Though it measures 95 x 59 x 21mm and weighs 132.6g, the L830 feels slightly thick compared with other slim, compact cameras. One reason for that might be the 2.5-inch LCD screen, which sits on a raised bezel. Still, the camera can easily slip into a pocket or slim case. The L830 uses a standard four-way-plus-OK joypad and four additional buttons for most of its controls.

The buttons and zoom rocker feel a bit too small and flat to be entirely comfortable under large thumbs, but they're well placed and organized. Function and Effect buttons offer fast access to most settings, and a convenient face-detection button easily toggles the camera's face detection autofocus/auto-exposure mode on and off.

Features

Despite its budget status, the L830 offers a manual exposure mode and color channel controls. The manual mode lets you adjust the shutter from 1/1,500 to 8 seconds and toggle the 38mm-to-114mm-equivalent lens between F3.0 and F7.7 at its widest position (or F5.6 to F14.1 at its farthest telephoto position).

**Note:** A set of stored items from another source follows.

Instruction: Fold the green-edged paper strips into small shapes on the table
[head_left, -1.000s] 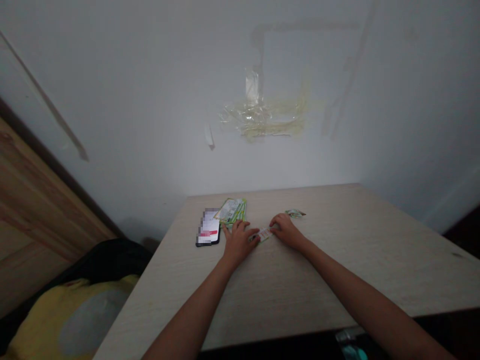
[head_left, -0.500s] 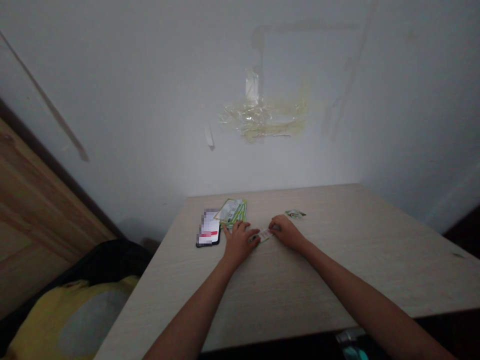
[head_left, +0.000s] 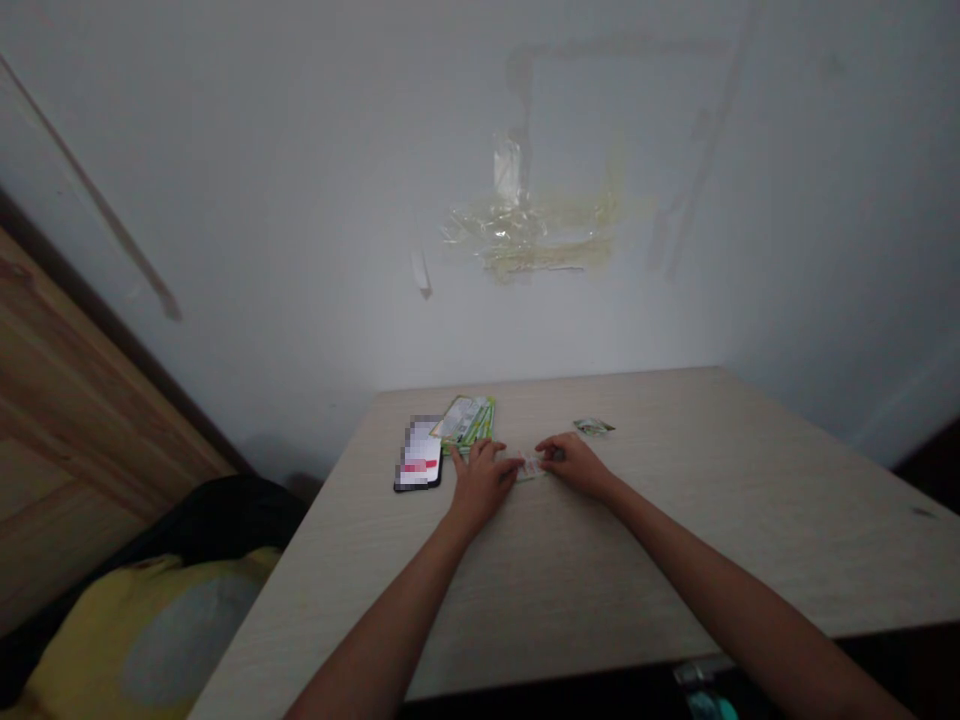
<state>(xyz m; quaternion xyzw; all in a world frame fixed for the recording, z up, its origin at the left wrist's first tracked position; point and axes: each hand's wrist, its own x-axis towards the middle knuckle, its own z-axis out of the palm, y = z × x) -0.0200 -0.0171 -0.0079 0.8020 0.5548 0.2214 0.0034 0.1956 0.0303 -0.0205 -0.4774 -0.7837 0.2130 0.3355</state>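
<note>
Both my hands rest on a pale wooden table. Between them lies a small white packet with red print. My left hand lies on the table with fingers spread, its thumb touching the packet's left end. My right hand has its fingers curled and pinches the packet's right end. Just beyond my left hand sits a stack of green and white sachets. A torn-off packet piece lies behind my right hand.
A phone with a lit screen lies left of the sachets. The table stands against a white wall with old tape remains. A wooden panel and a yellow and grey cushion are at the left.
My hands have drawn a little closer together on the small packet. Otherwise nothing has moved.
</note>
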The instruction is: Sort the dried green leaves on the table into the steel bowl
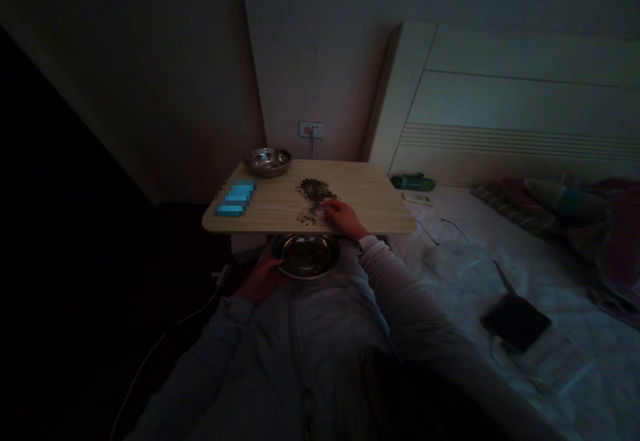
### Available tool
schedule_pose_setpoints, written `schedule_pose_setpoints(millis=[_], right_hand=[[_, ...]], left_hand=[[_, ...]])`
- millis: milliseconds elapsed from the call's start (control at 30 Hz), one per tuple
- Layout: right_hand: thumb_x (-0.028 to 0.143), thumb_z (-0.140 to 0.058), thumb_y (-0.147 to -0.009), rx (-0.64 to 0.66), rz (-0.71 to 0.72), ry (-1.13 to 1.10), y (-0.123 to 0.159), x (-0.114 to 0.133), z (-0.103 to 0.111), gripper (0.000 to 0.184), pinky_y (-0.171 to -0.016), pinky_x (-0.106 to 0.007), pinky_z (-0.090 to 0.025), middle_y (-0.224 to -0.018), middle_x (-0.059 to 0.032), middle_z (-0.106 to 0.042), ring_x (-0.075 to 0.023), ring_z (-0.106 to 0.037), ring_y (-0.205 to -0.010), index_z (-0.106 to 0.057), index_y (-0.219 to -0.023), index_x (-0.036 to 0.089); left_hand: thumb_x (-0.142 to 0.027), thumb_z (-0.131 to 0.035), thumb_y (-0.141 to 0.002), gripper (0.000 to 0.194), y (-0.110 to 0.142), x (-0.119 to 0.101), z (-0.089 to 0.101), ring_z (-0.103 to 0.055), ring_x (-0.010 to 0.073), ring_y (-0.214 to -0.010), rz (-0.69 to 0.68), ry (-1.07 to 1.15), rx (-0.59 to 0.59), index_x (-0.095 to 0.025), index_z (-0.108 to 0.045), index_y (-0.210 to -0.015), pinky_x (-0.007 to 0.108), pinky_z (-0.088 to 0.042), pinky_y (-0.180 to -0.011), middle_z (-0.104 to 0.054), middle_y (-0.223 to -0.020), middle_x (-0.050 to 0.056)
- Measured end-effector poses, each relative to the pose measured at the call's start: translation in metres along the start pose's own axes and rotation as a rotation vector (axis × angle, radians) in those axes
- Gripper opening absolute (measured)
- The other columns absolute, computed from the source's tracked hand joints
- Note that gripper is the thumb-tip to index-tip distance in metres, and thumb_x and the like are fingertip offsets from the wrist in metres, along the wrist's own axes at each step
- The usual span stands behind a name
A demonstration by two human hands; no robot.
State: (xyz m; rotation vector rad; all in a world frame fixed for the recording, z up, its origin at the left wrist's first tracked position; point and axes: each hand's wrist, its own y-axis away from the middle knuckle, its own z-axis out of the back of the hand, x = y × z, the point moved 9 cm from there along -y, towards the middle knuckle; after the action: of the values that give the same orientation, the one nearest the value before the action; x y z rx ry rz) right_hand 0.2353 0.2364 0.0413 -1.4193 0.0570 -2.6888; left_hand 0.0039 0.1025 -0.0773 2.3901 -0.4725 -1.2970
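Dim bedroom. A pale wood-grain table (365, 184) stands in front of the seated person, its far side towards the wall (340, 81). A loose heap of dark green bits (316, 190), probably dried leaf or seed, lies right of the table's middle; a thinner scatter trails to the near edge.

Right hand (344, 218) — over the near right side of the heap, wrist at the table's near edge. Fingers bent, tips drawn together at the scattered bits; cannot tell whether any piece is pinched between them.

Left hand (263, 278) — below table level, fingers grasping the left side of the near metal bowl (331, 260). Bowl is over the lap, just beside the near edge of the table, opening upward. Its inside is dark; contents too dim to make out.

Far metal bowl (267, 162) at the far left corner of the table. Phone (236, 198) lies near it on the left side, screen lit blue and blurred out.

Wall socket (311, 129) beyond the table, a plug and a pale cable in it. Bed (450, 281) to the right, with a pale headboard (500, 101) at its far end. On the bed: a green object (414, 182), a remote control (418, 198), a flat black item (517, 321), rumpled patterned bedding (565, 228) at far right.
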Motion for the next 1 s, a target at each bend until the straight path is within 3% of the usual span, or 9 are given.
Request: schedule_pose_setpoints(millis=[600,800,1000], right_hand=[[0.025,-0.065,-0.088,0.039,0.054,-0.068,-0.0028,-0.0037,-0.0046,0.030,-0.078,-0.029,-0.055,-0.075,0.0019,-0.076,-0.0169,-0.066,-0.072,-0.083,-0.112,0.020],[0.028,-0.066,-0.087,0.062,0.088,-0.057,-0.0024,-0.0024,-0.0052,0.032,-0.076,-0.029,-0.052,-0.075,0.0023,-0.075,-0.0160,-0.061,-0.069,-0.083,-0.114,0.021],[0.028,-0.066,-0.086,0.061,0.037,-0.067,-0.0028,-0.0057,-0.0071,0.035,-0.079,-0.030,-0.054,-0.078,0.0015,-0.076,-0.0168,-0.061,-0.071,-0.083,-0.116,0.021]], left_hand=[[-0.009,-0.076,-0.083,0.047,-0.0016,0.0005,0.0015,-0.081,0.0226,-0.083,-0.004,-0.024,-0.027,-0.020,-0.075,-0.128,0.033,-0.067,-0.077,-0.085,-0.101,0.005],[-0.009,-0.075,-0.083,0.050,0.0003,-0.0002,-0.0002,-0.082,0.0246,-0.089,-0.004,-0.019,-0.031,-0.018,-0.075,-0.132,0.036,-0.068,-0.081,-0.086,-0.110,0.009],[-0.009,-0.075,-0.084,0.043,-0.0002,-0.0012,0.0006,-0.079,0.0226,-0.082,-0.020,-0.024,-0.018,-0.019,-0.076,-0.125,0.036,-0.067,-0.079,-0.083,-0.097,0.005]])
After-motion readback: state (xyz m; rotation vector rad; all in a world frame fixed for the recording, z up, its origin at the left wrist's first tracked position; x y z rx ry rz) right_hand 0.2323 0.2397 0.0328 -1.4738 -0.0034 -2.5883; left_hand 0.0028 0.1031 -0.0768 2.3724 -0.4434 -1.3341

Unfortunately, it doesn't offer aperture or shutter priority modes; if you want to manually adjust exposure, it's all or nothing. In addition to a variety of color effects, the L830 lets you create your own color mode by adjusting individual red, green, and blue color channels. If you don't want to deal with the various controls, the L830 features a handful of scene preset modes on top of the standard automatic shooting mode. It can also shoot movies at near-SVGA (800x592) resolution, though only at 20 frames per second; if you want standard 30fps video, you need to use the VGA (640 x 480) or lower-resolution modes.